What the exercise asks: Would you return, word for word, the lines of the data below from the line with "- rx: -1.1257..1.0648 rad" through the line with "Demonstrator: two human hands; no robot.", and no others?

Supplied data:
+++++
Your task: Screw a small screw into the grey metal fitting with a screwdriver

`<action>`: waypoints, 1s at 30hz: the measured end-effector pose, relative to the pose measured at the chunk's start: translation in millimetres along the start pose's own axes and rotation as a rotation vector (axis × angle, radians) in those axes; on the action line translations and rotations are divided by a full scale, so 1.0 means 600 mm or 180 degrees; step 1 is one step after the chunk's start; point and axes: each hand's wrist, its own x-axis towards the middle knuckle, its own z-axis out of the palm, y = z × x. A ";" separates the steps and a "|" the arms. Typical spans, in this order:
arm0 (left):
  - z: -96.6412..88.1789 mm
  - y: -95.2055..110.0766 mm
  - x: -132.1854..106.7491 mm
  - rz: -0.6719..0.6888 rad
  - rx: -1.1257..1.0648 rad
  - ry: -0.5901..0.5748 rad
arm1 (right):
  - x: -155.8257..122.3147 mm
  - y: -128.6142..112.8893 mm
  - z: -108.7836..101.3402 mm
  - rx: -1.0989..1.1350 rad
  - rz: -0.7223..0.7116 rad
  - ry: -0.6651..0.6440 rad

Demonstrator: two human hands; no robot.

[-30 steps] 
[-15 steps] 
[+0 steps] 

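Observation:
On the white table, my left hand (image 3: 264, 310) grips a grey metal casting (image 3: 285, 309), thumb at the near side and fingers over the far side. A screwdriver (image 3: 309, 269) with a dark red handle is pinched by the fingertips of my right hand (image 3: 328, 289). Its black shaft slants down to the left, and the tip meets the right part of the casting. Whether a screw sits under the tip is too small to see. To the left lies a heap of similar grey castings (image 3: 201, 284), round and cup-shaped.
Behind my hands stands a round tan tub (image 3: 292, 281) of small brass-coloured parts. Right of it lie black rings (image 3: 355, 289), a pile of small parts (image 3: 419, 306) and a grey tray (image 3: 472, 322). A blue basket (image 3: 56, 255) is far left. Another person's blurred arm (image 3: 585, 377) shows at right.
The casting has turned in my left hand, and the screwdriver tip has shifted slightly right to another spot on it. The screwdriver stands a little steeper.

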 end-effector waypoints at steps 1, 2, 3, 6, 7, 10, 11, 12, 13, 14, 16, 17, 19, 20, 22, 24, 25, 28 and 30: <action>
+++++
Answer for the task:
  - rx: -1.1257..1.0648 rad
  - ry: -0.5901..0.5748 rad
arm1 (right):
  - x: -155.8257..122.3147 mm
  - y: -128.6142..112.8893 mm
  - z: -108.7836..101.3402 mm
  - rx: -1.0989..1.1350 rad
  - rz: -0.7223..0.7116 rad
  - ry: -0.6651..0.6440 rad

Demonstrator: two human hands; no robot.

Work on this exercise is done.